* _REQUIRED ACTION_
Would you return the material below exactly, with no line left out?

* _INFORMATION PROVIDED_

=======

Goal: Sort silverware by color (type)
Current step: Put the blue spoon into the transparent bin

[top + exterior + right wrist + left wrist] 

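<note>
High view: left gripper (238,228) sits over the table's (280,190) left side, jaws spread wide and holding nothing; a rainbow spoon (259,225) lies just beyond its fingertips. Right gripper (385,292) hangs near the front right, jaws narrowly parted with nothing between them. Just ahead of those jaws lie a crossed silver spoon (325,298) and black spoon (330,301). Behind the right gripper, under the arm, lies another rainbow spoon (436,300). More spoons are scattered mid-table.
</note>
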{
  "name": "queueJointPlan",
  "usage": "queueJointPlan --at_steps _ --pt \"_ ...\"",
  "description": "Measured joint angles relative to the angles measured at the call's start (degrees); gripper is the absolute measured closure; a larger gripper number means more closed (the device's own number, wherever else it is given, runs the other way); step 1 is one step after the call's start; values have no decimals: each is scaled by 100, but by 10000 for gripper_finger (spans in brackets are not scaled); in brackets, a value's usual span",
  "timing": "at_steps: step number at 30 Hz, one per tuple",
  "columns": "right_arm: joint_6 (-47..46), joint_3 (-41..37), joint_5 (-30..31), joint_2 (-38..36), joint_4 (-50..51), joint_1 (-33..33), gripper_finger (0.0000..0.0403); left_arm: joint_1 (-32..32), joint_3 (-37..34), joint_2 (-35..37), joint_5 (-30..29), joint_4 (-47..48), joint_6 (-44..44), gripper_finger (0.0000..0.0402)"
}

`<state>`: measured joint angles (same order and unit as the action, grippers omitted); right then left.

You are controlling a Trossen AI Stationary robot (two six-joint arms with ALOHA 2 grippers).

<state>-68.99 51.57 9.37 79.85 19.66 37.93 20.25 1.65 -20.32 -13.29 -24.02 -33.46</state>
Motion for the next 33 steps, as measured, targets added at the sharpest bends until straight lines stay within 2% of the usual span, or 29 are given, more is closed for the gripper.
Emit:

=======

* _TASK RESPONSE_
Goal: Sort silverware by color (type)
Current step: Put the blue spoon into the transparent bin

[top + exterior + right wrist + left wrist] 

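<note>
High view: left gripper (238,228) sits over the table's (280,190) left side, jaws spread wide and holding nothing; a rainbow spoon (259,225) lies just beyond its fingertips. Right gripper (385,292) hangs near the front right, jaws narrowly parted with nothing between them. Just ahead of those jaws lie a crossed silver spoon (325,298) and black spoon (330,301). Behind the right gripper, under the arm, lies another rainbow spoon (436,300). More spoons are scattered mid-table.
</note>
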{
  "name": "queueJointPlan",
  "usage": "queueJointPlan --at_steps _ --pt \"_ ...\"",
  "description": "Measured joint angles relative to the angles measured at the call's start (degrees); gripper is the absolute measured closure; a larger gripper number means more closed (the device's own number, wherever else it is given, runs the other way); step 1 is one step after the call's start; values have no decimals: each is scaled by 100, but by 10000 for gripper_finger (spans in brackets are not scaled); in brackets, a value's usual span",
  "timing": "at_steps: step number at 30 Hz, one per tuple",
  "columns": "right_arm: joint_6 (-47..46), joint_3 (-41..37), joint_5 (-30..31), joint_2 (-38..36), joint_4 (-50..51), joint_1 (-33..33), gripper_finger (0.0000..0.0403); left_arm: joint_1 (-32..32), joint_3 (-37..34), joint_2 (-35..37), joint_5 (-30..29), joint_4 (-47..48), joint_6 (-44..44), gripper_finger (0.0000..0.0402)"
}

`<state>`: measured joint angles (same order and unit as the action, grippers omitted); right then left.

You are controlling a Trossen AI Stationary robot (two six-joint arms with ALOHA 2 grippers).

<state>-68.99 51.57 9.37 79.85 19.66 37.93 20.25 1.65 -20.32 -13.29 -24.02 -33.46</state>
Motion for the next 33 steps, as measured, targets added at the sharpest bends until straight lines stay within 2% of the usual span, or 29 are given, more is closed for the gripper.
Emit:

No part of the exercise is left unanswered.